- EXERCISE REQUIREMENTS -
Your task is to filter the data below down to the lines holding "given".
RECORD EXCERPTS section start
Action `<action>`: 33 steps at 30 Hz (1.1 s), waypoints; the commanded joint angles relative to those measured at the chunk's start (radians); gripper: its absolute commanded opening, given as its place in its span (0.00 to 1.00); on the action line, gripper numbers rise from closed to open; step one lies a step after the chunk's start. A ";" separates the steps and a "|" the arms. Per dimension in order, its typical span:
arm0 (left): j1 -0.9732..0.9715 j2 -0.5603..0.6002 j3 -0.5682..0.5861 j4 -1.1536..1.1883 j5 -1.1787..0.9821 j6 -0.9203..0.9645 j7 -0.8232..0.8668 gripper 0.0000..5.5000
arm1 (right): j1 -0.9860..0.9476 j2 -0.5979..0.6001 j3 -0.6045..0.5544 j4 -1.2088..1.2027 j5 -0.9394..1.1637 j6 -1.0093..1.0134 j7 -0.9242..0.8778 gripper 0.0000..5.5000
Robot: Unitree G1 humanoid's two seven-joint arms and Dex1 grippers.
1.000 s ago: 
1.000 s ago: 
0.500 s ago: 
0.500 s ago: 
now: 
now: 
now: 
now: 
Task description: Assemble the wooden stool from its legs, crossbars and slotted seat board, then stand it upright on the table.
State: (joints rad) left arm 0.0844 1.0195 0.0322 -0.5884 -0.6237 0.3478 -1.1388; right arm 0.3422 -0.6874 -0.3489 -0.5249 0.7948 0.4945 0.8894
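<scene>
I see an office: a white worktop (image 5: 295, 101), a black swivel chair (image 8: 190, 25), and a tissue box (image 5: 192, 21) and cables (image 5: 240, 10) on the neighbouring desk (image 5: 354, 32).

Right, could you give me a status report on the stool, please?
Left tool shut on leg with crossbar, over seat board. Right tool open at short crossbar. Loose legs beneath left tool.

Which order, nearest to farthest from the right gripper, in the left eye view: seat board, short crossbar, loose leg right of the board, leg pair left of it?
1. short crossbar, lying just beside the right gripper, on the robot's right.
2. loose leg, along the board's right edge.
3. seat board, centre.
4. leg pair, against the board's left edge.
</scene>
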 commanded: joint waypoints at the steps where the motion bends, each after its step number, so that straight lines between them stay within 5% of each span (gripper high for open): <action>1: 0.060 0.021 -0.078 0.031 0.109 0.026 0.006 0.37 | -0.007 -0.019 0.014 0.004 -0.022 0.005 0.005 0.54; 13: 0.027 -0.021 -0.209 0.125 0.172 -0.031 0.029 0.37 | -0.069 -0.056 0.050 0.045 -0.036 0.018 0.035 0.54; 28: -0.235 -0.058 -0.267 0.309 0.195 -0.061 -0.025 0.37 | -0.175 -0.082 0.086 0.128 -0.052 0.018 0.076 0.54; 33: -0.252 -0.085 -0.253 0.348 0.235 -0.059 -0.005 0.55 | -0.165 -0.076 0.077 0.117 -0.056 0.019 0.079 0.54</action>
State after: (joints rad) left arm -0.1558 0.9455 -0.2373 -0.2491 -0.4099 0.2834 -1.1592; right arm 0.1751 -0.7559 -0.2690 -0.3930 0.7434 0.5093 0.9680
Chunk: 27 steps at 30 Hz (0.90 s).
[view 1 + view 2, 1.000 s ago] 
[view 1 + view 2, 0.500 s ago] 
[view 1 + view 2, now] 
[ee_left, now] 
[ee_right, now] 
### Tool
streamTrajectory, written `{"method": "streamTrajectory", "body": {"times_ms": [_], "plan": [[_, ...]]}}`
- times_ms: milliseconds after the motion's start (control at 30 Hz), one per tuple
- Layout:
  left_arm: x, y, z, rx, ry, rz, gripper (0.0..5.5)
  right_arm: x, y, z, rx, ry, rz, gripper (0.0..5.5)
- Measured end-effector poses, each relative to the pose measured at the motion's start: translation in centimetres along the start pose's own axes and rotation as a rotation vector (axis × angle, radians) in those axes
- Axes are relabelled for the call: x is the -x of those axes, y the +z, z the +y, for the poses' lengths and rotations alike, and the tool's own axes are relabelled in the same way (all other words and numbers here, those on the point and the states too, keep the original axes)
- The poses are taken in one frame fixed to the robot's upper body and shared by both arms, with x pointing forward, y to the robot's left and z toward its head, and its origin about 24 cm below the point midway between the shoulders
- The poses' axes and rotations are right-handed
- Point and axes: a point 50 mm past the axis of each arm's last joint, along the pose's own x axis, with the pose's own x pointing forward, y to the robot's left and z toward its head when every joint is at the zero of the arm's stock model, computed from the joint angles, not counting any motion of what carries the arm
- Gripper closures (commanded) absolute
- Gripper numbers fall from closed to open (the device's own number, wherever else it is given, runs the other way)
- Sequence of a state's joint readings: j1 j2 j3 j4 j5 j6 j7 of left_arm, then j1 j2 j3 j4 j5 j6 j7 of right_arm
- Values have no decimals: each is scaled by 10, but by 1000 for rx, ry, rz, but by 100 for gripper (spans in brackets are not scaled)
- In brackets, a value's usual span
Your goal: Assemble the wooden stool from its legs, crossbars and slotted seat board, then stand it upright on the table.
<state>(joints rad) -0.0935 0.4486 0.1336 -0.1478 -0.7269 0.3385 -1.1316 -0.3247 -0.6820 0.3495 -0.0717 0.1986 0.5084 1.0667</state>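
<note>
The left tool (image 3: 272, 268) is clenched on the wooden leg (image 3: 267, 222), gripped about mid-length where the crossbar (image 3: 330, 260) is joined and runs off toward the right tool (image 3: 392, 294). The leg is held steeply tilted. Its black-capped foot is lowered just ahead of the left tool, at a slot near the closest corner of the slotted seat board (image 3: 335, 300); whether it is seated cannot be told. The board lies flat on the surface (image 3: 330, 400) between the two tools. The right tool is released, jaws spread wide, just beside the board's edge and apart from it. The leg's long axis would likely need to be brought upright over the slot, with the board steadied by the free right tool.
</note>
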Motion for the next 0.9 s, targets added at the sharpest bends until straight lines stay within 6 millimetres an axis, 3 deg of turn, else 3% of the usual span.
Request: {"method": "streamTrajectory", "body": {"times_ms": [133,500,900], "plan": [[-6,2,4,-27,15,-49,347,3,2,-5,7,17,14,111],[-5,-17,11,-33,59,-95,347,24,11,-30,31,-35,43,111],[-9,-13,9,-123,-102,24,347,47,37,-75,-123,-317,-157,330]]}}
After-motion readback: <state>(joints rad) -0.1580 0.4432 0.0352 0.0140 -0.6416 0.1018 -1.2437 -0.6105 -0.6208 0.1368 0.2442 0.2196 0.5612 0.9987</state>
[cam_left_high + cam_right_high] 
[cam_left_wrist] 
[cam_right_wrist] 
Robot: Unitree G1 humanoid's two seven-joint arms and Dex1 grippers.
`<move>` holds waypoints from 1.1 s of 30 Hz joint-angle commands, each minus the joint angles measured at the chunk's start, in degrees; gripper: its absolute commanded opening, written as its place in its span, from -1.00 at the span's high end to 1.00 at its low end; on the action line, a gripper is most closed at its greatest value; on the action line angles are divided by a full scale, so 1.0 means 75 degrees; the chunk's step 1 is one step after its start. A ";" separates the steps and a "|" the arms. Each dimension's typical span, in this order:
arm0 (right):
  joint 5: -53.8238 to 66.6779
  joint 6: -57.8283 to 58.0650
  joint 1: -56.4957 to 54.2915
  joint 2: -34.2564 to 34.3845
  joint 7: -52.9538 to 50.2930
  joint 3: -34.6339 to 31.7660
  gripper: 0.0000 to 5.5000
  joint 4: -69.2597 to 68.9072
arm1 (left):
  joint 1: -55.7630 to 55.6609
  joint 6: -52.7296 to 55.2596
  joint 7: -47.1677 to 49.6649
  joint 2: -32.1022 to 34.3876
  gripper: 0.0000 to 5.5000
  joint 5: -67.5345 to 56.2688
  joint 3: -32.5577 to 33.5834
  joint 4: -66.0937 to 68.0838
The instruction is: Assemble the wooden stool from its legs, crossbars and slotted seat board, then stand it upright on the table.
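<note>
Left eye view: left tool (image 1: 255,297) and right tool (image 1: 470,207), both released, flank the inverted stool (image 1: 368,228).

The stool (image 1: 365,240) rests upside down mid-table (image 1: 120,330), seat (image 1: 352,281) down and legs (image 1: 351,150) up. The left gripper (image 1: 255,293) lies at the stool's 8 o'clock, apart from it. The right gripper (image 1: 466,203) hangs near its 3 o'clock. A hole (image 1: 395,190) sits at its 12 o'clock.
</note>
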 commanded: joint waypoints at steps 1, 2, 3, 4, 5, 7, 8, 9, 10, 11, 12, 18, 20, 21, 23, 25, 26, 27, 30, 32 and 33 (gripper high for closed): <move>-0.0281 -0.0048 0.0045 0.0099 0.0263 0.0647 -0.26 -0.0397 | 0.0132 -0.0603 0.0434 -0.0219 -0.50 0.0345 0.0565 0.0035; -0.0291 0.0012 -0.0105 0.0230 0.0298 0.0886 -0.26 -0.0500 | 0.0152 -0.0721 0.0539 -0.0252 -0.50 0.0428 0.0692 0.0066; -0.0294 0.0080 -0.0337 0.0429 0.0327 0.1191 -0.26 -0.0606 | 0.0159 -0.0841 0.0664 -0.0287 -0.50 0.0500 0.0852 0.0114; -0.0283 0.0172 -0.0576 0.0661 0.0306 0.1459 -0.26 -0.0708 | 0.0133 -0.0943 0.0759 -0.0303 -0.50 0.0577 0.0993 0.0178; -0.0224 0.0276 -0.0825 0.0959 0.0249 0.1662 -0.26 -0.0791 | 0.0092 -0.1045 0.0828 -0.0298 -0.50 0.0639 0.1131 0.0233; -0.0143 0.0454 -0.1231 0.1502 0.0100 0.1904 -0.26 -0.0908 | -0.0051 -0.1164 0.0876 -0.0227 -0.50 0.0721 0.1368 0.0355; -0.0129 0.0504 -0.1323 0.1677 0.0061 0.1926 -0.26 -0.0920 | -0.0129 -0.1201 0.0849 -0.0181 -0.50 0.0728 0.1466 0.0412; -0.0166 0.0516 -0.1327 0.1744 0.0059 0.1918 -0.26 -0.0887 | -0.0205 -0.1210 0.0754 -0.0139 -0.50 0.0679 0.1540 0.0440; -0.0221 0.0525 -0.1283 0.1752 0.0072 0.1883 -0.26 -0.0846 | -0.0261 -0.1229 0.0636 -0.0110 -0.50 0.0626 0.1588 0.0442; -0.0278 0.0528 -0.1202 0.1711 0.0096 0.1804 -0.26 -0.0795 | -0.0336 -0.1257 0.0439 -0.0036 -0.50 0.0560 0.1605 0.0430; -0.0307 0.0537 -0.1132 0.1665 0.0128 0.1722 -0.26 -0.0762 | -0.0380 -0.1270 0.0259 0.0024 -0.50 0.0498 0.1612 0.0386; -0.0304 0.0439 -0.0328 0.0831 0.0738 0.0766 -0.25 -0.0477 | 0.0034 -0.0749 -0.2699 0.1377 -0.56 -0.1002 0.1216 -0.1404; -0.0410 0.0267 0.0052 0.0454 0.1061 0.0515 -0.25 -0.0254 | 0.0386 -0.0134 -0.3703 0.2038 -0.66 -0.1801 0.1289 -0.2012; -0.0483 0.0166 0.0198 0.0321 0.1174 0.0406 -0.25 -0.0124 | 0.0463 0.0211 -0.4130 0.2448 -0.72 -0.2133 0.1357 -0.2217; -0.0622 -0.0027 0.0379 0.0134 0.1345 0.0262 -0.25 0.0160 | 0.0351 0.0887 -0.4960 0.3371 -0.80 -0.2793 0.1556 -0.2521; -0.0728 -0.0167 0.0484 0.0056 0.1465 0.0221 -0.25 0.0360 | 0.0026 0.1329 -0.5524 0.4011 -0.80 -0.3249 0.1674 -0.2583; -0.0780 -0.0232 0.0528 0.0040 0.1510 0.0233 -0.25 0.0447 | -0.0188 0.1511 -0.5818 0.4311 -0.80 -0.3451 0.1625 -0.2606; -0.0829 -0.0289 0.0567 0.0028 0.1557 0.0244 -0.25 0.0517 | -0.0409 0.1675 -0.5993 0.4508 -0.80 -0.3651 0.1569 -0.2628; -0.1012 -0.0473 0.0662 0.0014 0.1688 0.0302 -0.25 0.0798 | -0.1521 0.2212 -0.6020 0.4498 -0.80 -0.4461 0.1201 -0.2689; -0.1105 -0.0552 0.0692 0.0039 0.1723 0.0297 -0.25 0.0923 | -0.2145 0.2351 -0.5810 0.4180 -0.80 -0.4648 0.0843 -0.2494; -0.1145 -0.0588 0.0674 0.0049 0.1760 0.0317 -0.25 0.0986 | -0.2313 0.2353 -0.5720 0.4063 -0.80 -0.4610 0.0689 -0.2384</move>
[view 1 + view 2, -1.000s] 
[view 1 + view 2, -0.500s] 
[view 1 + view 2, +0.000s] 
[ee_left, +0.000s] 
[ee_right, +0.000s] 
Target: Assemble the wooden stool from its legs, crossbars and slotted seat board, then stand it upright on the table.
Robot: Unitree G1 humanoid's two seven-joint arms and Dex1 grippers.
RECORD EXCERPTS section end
- RESPONSE AREA -
Action `<action>`: 33 steps at 30 Hz (1.1 s), waypoints; the commanded joint angles relative to those measured at the chunk's start (radians); gripper: its absolute commanded opening, given as its place in its span (0.00 to 1.00); on the action line, gripper numbers rise from closed to open; step one lies a step after the chunk's start. A ";" separates the steps and a "|" the arms. Per dimension in order, its typical span:
- Gripper numbers fall from closed to open (the device's own number, wherever else it is given, runs the other way)

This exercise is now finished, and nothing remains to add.